Autour de la table, deux figures majeures du pouvoir législatif : Aimé Boji, président de l’Assemblée nationale de la République démocratique du Congo, et Jean-Michel Sama Lukonde, président du Sénat de la République démocratique du Congo. L’entretien, selon la présidence congolaise, a porté sur les dossiers majeurs appelés à dominer la session : la paix dans l’Est du pays et les perspectives économiques liées aux nouveaux partenariats internationaux.
Le Palais présidentiel, laboratoire des équilibres institutionnels
À l’issue de l’audience, Aimé Boji a souligné l’importance de cette concertation au sommet de l’État. « Il était important pour nous d’échanger avec le président de la république, garant du bon fonctionnement des institutions. Il a formulé des recommandations et souhaité que le travail des deux chambres se déroule dans un climat de sérénité. » Dans un contexte national marqué par les défis sécuritaires et les attentes sociales, cette rencontre apparaît comme une tentative d’aligner les institutions autour d’un agenda commun.
La paix de Washington au cœur des débats
Parmi les dossiers les plus sensibles figure le suivi des accords signés à Washington entre la RDC et le Rwanda, ainsi que le partenariat stratégique conclu avec les États-Unis. Ces textes, déposés au Parlement par la Première ministre, devront être examinés et éventuellement ratifiés par les deux chambres.
Selon Aimé Boji : « Ces accords constituent des questions d’actualité qui intéressent nos populations et augurent des changements importants sur les plans sécuritaire et économique. »
Le Parlement face aux attentes nationales
Au-delà du vote des lois, les présidents des deux chambres ont promis de jouer pleinement leur rôle pédagogique auprès de la population en vulgarisant les dispositions de ces accords. L’objectif affiché est clair : permettre au gouvernement de poursuivre la mise en œuvre de ces engagements diplomatiques et économiques, censés ouvrir la voie à un apaisement durable dans l’est du pays. Comme l’écrivait le philosophe Jean-Jacques Rousseau : « La souveraineté appartient au peuple, et les représentants n’en sont que les dépositaires. »
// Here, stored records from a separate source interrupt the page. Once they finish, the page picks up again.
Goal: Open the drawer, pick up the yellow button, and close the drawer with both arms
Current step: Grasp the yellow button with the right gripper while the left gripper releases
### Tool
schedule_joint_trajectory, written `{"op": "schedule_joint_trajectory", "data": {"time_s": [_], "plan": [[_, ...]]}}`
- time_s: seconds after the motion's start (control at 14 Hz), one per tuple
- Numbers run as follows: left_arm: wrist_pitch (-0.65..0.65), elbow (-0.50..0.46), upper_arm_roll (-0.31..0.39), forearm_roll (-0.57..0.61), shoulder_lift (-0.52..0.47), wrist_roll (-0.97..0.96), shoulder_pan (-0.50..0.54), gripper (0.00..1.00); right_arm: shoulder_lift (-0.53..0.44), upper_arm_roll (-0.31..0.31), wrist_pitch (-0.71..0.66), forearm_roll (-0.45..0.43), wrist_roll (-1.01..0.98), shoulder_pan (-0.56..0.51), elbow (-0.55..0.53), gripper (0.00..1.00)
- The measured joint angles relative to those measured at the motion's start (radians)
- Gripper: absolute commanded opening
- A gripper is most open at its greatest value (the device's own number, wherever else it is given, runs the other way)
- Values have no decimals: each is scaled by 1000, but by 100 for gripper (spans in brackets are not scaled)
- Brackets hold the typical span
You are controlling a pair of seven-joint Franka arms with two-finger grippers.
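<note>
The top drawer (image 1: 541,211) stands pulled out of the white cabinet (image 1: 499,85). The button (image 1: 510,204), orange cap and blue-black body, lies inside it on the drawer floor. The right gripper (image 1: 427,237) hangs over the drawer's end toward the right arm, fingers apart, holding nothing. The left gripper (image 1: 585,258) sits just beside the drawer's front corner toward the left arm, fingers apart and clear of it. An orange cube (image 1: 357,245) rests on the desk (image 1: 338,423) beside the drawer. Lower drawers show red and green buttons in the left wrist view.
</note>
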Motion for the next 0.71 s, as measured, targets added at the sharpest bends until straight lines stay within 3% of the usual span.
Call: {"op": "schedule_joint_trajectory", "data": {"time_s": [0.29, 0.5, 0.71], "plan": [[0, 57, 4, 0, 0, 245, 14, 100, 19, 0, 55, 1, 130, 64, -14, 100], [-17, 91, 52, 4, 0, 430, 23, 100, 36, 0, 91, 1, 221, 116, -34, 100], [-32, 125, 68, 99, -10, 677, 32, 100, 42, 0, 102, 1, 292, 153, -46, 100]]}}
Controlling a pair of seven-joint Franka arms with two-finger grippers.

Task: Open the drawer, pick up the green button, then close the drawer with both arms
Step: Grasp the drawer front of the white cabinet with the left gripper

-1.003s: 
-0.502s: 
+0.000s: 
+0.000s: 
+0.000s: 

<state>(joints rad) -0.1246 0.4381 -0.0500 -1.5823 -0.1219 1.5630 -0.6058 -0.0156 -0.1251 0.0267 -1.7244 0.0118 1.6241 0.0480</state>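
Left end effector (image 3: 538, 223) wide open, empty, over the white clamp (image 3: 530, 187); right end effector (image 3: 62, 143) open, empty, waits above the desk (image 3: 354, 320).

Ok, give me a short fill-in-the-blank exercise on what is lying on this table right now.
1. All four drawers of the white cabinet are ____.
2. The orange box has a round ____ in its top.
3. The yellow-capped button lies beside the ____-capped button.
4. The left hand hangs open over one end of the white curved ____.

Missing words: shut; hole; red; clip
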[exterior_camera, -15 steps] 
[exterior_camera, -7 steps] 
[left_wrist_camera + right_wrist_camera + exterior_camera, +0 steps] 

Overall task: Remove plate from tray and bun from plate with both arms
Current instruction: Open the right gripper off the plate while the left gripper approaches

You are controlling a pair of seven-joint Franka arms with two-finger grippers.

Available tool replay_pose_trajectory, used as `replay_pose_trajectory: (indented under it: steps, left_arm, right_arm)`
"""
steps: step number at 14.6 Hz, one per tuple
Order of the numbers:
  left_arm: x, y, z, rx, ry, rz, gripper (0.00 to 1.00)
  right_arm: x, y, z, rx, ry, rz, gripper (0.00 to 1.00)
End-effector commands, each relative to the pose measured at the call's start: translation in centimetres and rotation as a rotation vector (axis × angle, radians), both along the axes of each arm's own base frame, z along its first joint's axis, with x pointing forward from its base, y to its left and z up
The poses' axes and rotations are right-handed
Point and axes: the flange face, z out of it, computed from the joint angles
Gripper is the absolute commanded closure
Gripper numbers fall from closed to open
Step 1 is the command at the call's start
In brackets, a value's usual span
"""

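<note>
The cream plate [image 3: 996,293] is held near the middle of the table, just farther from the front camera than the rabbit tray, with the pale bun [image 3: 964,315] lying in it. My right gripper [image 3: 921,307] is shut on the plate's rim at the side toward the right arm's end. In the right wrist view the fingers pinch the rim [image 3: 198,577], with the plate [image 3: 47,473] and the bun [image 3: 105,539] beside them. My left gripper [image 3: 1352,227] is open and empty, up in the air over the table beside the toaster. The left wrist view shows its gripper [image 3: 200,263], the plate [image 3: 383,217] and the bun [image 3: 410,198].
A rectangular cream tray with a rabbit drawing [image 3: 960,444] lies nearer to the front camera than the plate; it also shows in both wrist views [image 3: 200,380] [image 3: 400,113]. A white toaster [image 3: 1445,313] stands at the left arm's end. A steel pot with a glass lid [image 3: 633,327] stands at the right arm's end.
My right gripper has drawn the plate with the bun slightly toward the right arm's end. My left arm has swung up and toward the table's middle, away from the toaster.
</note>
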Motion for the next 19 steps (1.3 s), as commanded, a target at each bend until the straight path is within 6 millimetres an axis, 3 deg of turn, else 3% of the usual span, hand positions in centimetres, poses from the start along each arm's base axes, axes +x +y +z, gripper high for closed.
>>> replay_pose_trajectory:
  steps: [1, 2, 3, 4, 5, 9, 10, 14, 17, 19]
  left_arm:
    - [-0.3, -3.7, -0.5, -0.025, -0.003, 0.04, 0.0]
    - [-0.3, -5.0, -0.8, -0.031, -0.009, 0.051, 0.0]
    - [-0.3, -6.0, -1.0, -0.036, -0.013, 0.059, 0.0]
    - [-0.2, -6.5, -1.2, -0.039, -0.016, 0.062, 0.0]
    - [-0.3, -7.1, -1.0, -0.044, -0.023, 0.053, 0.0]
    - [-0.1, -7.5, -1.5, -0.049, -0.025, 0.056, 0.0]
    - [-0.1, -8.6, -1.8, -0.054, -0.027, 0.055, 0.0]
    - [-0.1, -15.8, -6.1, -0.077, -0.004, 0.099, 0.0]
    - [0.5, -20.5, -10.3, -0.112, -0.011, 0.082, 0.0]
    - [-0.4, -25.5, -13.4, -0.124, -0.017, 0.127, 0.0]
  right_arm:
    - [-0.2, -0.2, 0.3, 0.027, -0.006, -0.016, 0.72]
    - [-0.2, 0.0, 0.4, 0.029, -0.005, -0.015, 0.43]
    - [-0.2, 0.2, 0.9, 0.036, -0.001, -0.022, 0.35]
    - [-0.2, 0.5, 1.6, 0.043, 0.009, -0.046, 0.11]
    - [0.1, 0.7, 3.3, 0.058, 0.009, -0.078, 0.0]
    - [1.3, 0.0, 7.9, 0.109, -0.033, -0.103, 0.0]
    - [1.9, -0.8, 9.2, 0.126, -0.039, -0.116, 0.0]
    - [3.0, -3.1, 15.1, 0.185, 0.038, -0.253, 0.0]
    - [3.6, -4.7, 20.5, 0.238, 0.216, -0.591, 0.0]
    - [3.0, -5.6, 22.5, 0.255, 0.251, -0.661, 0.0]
Dans les couloirs du pouvoir congolais, cette rencontre marque le prélude d’une session parlementaire qui s’annonce décisive. Entre paix attendue dans l’est et ambitions économiques nouvelles, les institutions se retrouvent face à l’épreuve de l’action. Et comme l’observait l’historien Alexis de Tocqueville : « La force des institutions dépend moins de leurs textes que de la volonté des hommes qui les font vivre. » À Kinshasa, désormais, le Parlement devra transformer ces orientations politiques en décisions capables de peser sur le destin de la nation.